Iris Roth: Ich war 3 Monate bei meinen Eltern (19.04.2020 – 13.06.2020). Ich durfte in dieser Zeit nicht zurück in die WG. Auch nicht zum Besuch. Wenn ich zurück hätte müssen, wäre es ganz kompliziert worden. Meine Physiotherapeutin ist zum Glück zu mir gekommen um mich zu behandeln, das war viel Unterstützung, auch für die Seele.

6. Auf einer Skala von 1-10, wie belastend empfanden Sie diese Zeit?

Iris Roth: Am Anfang war es nicht belastend für mich, weil meine Eltern und ich versucht haben das Beste aus der Situation zu machen (0 auf der Skala). Nach einer Zeit hatte ich aber auch Sorge, ob es für meine Eltern nicht zu viel wird. (5 auf der Skala). Inzwischen finde ich es belastend, wegen generell den Einschränkungen im Freizeitbereich und in der Arbeit (8,5 auf der Skala).

7. Hielten Sie die Maßnahmen zur Anfangszeit der Corona-Pandemie für gerechtfertigt?

Iris Roth: Am Anfang für ein paar Wochen schon.
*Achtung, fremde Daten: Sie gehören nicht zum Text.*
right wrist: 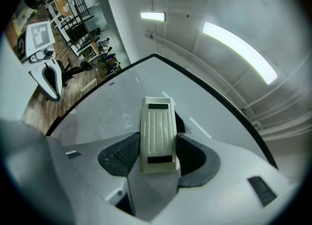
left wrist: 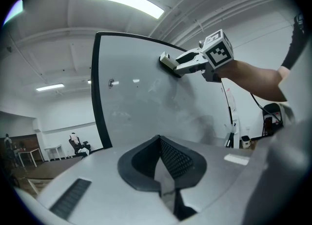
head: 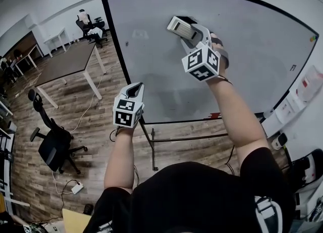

Ob es dann auf Dauer Sinn gemacht hat, da bin ich mir sehr unsicher.

8. Welche Wünsche und Anregungen hätten Sie für die Zukunft?

Iris Roth: Das wir wieder viel mehr unsere Leben leben dürfen. Vor allem in der Arbeit wünsche ich mir, dass wir in unseren normalen Gruppen arbeiten dürfen. Seit längerer Zeit bin ich mit meinen Mitbewohnern in einer Gruppe zusammen, sodass ich oft 24h mit ihnen verbringe. Das belastet mich am meisten.

9. Gibt es bereits Veränderungen beim Light-Lockdown?

Iris Roth: Nein. Nichts was für mich bemerkbar wäre. Weder in der WG noch in der Werkstatt.